# Description of the task
Find and copy every line in the records that includes the string "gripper".

_ _ _ _ _ _ _

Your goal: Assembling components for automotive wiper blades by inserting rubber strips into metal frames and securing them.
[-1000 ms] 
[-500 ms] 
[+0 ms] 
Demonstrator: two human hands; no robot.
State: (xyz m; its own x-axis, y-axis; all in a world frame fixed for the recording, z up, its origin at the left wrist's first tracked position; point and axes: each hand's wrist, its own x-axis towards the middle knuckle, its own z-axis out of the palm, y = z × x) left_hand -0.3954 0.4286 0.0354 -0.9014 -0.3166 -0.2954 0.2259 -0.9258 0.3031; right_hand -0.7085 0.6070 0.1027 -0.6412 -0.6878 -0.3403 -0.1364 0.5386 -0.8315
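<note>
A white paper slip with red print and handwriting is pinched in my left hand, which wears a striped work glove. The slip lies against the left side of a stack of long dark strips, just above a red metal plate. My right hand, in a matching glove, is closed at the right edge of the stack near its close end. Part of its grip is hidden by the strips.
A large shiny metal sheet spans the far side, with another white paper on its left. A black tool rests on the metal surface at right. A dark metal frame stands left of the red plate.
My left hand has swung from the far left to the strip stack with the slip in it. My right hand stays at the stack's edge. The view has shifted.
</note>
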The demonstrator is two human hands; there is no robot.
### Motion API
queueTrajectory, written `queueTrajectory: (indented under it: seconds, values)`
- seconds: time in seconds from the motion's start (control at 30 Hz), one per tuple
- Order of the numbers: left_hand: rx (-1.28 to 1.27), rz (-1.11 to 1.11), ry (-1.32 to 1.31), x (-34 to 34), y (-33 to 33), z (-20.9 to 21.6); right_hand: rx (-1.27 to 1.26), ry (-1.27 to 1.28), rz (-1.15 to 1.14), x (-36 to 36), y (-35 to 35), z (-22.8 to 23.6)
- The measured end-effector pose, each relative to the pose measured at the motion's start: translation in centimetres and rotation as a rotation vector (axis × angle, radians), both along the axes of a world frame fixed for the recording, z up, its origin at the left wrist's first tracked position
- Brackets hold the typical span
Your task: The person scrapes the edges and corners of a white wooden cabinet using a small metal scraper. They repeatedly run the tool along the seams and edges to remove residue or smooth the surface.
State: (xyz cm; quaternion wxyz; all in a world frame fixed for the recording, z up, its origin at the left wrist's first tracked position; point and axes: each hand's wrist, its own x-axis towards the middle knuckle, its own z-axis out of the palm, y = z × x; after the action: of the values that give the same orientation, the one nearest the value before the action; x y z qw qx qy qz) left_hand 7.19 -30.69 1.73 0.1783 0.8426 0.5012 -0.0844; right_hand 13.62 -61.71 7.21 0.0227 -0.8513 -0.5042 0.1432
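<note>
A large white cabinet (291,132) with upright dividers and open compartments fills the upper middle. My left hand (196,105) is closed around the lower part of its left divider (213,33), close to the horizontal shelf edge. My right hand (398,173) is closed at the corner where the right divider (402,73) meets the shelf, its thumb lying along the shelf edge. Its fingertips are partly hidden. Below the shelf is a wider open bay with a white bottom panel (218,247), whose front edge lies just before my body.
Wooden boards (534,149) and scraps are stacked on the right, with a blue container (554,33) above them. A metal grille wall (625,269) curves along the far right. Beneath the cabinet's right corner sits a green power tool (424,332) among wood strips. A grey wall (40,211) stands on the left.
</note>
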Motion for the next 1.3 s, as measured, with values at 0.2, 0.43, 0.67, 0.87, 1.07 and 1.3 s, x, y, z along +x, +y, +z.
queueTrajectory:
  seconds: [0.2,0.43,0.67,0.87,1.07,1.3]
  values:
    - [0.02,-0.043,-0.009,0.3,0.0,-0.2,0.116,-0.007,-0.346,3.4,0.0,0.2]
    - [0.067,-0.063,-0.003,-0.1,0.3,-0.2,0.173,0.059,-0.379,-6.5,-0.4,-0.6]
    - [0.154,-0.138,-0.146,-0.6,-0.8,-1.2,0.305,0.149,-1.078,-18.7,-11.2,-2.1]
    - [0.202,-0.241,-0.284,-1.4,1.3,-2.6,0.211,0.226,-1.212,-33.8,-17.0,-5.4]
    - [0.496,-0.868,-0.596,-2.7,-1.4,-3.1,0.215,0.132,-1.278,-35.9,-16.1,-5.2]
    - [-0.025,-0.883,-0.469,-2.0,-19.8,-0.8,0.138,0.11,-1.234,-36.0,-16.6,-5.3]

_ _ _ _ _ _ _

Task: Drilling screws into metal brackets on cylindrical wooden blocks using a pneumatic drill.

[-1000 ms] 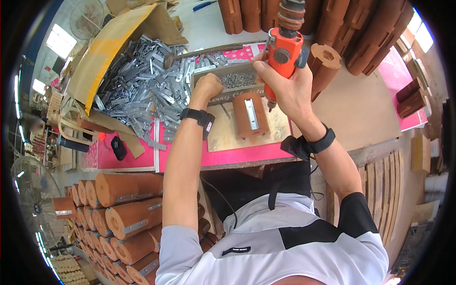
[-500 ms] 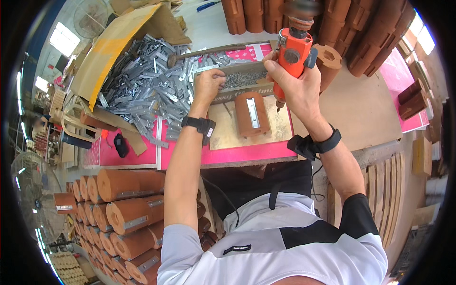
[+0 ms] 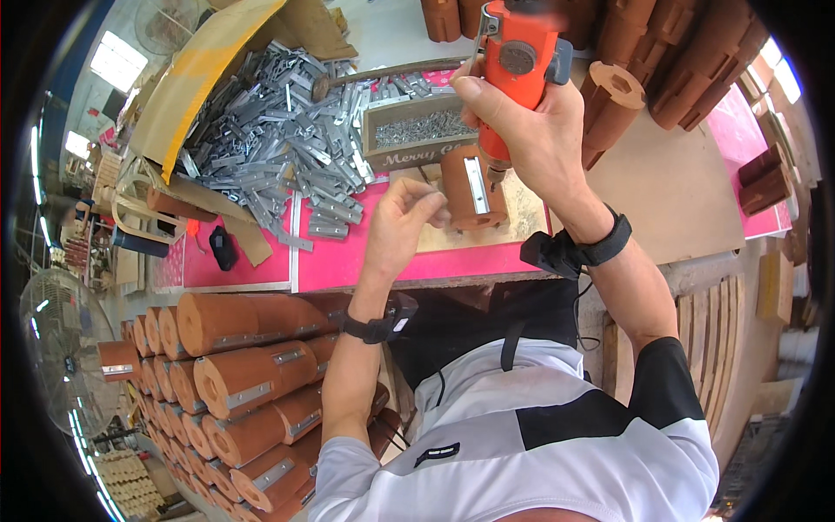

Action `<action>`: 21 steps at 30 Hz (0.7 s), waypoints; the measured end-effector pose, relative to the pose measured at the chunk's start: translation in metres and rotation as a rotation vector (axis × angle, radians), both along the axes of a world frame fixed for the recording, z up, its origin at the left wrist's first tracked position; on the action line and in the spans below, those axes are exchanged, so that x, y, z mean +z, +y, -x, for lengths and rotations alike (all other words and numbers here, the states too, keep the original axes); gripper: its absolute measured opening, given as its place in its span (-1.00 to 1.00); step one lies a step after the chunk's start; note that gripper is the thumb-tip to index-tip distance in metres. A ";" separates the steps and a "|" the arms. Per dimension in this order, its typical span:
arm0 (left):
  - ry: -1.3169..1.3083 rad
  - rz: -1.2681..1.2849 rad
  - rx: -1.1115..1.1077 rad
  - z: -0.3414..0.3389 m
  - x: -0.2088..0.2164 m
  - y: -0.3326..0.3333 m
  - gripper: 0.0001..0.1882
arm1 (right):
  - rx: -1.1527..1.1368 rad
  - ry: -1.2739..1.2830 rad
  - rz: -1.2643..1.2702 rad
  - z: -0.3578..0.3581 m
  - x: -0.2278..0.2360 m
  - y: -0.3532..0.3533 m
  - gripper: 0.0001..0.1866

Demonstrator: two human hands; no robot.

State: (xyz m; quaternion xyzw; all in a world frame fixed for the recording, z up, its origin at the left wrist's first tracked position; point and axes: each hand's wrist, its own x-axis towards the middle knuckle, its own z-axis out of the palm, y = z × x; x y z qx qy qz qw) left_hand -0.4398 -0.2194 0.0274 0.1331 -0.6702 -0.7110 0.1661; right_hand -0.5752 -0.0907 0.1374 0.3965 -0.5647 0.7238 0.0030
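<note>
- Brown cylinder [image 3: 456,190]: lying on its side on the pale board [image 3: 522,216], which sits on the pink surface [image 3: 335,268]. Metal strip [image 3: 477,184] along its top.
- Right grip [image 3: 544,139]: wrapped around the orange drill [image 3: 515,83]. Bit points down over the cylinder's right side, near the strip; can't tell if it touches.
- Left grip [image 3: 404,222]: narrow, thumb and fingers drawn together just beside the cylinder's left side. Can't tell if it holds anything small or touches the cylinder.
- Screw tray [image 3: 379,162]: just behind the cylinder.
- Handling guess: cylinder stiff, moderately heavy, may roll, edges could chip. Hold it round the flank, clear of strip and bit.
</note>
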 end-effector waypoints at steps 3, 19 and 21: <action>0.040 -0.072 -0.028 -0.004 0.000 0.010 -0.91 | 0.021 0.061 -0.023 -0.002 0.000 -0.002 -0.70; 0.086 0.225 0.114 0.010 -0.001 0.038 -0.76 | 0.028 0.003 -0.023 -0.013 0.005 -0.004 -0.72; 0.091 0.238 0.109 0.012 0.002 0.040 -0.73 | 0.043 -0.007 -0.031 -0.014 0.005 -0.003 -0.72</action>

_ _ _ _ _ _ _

# Reply
Action `<action>`: 21 steps at 30 Hz (0.7 s), waypoints; the measured end-effector pose, relative to the pose measured at the chunk's start: translation in metres and rotation as a rotation vector (axis × angle, radians), both along the axes of a world frame fixed for the recording, z up, its origin at the left wrist's first tracked position; on the action line and in the spans below, those axes are exchanged, so that x, y, z mean +z, +y, -x, for lengths and rotations alike (all other words and numbers here, the states too, keep the original axes); gripper: its absolute measured opening, given as its place in its span (-1.00 to 1.00); step one lies a step after the chunk's start; note that gripper is the thumb-tip to index-tip distance in metres. A ";" separates the steps and a "|" the arms. Per dimension in this order, its typical span:
  - gripper: 0.0001..0.1882
  - gripper: 0.0001..0.1866

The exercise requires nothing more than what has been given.